Merritt Island, Florida
|Merritt Island, Florida|
Location in Brevard County and the state of Florida
|• Total||47.2 sq mi (122.2 km2)|
|• Land||17.5 sq mi (45.4 km2)|
|• Water||29.7 sq mi (76.8 km2)|
|Elevation||3 ft (1 m)|
|• Density||740/sq mi (280/km2)|
|Time zone||Eastern (EST) (UTC-5)|
|• Summer (DST)||EDT (UTC-4)|
|GNIS feature ID||0294625|
Merritt Island is a census-designated place in Brevard County, Florida, located on the eastern Floridian coast, along the Atlantic Ocean. As of the 2010 United States Census, the population was 34,743. It is part of the Palm Bay – Melbourne – Titusville, Florida Metropolitan Statistical Area. The name "Merritt Island" also refers to the extent of the former island, which is now a peninsula.
Merritt Island National Wildlife Refuge and NASA's John F. Kennedy Space Center are located on the northern part of Merritt Island. The southern area is heavily residential, with centralized light commercial and light industrial areas.
The island does not belong to any official city. The central part of Merritt Island, previously known as Merritt City, is home to the majority of the population and includes the local high school, library, and shopping district.
- 1 History
- 2 Geography
- 3 Demographics
- 4 Government
- 5 Economy
- 6 Education
- 7 Library District
- 8 Infrastructure
- 9 Landmarks
- 10 Notable people
- 11 See also
- 12 References
- 13 External links
In 1605, Spanish explorer Alvaro Mexia visited while on a diplomatic mission to the local tribes living in the Indian River area. He called the local tribe the Ulumay. Merritt Island is the prominent island on a color map he drew of the area, a copy of which is in the archives at the Library of Congress and the archives in Seville, Spain.
In April 1788, French botanist André Michaux traveled in Merritt Island, near Cape Canaveral. He spent five days looking for plants. He wrote a letter on April 24, 1788 from St Augustine. He reported discovering the flag or bigflower paw-paw, Asimina obovata (Annona grandiflora (Bartr.)).
Merritt Island's recent history dates back to the mid-19th century and centers on the growth of citrus, stressing the cultivation of pineapples and oranges. The Indian River oranges and grapefruit come from this sandy area.
The island's population grew in the 1950s and 1960s as the Space Race began and nearby NASA expanded. Construction of a barge canal to the Intracoastal Waterway from the Atlantic Ocean (for power plant oil shipments) cut off the northern half of the island for many years.

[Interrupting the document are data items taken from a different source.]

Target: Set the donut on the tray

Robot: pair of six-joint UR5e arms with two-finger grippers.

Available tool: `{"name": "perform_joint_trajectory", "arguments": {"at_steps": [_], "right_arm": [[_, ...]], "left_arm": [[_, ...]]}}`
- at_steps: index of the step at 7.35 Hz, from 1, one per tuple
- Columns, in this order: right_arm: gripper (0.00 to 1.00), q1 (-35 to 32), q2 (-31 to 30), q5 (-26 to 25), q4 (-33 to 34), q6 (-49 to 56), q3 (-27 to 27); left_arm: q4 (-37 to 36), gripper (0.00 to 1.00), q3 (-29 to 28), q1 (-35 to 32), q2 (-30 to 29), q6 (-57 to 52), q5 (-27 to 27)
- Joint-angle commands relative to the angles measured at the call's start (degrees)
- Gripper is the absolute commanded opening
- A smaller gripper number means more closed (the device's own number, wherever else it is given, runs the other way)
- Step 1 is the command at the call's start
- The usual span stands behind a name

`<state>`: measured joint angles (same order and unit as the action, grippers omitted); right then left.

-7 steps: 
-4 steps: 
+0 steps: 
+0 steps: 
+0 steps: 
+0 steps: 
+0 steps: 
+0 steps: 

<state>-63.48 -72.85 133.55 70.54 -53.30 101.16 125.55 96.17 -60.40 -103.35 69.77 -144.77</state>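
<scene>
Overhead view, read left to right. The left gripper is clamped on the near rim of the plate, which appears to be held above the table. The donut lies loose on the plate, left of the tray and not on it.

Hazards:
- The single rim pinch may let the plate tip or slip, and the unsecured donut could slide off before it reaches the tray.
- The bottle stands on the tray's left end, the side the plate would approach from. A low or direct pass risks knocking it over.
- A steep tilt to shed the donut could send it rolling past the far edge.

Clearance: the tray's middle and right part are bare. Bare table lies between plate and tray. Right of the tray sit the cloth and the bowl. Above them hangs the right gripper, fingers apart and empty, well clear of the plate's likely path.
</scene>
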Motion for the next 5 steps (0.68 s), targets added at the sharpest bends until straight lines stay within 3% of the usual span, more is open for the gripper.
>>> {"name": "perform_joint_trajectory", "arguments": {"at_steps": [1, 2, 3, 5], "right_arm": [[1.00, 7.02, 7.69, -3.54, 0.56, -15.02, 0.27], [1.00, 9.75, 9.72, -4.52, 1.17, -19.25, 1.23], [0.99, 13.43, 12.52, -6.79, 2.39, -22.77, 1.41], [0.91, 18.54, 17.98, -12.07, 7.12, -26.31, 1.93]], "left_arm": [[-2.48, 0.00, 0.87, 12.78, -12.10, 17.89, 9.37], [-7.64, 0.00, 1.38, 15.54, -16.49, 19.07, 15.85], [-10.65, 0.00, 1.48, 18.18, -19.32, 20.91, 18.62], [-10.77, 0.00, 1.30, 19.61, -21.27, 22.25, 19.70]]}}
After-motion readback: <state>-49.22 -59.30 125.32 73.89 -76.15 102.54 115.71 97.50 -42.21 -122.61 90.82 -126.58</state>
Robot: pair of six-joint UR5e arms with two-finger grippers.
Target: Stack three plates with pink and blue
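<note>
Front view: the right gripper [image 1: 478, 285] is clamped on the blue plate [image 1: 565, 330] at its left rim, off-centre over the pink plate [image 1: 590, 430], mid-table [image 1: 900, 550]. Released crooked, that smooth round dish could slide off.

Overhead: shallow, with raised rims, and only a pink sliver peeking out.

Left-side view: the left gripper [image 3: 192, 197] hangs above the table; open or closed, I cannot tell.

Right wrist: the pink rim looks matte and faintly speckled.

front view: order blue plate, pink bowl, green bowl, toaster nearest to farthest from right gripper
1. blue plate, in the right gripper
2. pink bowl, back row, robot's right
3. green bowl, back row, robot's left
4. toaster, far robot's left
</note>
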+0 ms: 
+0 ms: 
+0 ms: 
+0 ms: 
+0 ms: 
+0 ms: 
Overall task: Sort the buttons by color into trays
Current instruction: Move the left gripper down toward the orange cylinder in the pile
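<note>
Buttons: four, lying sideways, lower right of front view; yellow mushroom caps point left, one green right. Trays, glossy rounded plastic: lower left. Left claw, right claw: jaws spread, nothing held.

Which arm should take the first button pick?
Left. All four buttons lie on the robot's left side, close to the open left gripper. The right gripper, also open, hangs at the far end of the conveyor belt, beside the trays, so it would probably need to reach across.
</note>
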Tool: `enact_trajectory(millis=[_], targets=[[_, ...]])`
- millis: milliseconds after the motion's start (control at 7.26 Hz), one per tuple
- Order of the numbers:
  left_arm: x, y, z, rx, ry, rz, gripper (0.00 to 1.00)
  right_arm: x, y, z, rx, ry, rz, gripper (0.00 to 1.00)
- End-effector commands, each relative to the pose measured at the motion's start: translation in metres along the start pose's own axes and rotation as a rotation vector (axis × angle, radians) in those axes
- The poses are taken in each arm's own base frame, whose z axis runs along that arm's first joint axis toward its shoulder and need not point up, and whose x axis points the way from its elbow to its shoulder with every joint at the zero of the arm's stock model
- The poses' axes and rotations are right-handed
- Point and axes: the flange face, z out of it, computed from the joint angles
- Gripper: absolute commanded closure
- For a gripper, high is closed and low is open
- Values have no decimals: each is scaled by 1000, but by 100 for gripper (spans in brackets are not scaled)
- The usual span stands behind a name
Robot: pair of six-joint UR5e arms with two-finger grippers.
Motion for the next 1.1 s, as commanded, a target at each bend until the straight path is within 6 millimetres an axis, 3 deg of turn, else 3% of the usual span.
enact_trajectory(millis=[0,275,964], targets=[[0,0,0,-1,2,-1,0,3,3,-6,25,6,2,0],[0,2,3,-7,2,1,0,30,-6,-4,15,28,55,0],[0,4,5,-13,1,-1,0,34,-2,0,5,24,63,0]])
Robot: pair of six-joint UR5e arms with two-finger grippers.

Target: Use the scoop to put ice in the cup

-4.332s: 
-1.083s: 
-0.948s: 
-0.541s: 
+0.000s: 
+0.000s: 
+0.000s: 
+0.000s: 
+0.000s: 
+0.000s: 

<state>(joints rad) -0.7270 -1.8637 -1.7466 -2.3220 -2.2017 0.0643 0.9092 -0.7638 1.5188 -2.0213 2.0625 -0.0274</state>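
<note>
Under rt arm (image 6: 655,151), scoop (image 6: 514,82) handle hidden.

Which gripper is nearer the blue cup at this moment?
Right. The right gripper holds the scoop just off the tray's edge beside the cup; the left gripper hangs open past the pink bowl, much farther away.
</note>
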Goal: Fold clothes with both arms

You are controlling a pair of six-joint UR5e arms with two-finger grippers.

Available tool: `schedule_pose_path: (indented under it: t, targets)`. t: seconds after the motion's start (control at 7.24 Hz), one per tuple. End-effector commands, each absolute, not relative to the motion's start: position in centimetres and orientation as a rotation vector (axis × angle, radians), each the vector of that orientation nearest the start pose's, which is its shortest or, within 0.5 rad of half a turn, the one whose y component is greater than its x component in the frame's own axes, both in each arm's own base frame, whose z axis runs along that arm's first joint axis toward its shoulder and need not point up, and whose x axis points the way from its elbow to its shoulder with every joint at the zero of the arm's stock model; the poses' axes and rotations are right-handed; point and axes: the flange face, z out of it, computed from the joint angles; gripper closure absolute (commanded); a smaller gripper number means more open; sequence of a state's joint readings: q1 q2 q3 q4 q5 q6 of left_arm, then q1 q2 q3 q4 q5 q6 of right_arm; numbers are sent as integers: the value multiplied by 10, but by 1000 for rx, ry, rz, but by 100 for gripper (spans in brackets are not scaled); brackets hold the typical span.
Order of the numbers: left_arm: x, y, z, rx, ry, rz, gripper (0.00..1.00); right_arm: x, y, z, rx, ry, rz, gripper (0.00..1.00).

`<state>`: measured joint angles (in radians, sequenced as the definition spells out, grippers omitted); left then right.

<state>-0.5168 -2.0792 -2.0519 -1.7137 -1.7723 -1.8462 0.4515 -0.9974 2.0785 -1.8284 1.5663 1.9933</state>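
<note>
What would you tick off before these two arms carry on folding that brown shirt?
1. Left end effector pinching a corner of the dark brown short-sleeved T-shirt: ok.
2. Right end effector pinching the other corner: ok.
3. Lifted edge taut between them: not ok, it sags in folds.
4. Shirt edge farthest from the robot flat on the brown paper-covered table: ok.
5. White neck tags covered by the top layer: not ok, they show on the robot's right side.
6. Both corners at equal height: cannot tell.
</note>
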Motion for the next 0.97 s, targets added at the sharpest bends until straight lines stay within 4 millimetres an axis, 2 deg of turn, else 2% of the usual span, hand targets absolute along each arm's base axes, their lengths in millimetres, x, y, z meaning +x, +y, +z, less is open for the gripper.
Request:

To this day, the northern portion of the island remains slightly less developed, with a few areas remaining as cattle pasture or citrus land. The small towns on the island vanished with the coming of the Space Age, and now only live on in the names of streets and historic churches.
In 1988, citizens defeated a proposed incorporation into a city, 77% opposed to 23% in favor.
According to the United States Census Bureau, the CDP has a total area of 47.2 square miles (122.2 km2), of which 17.5 square miles (45.4 km2) is land and 29.7 square miles (76.8 km2), or 62.88%, is water.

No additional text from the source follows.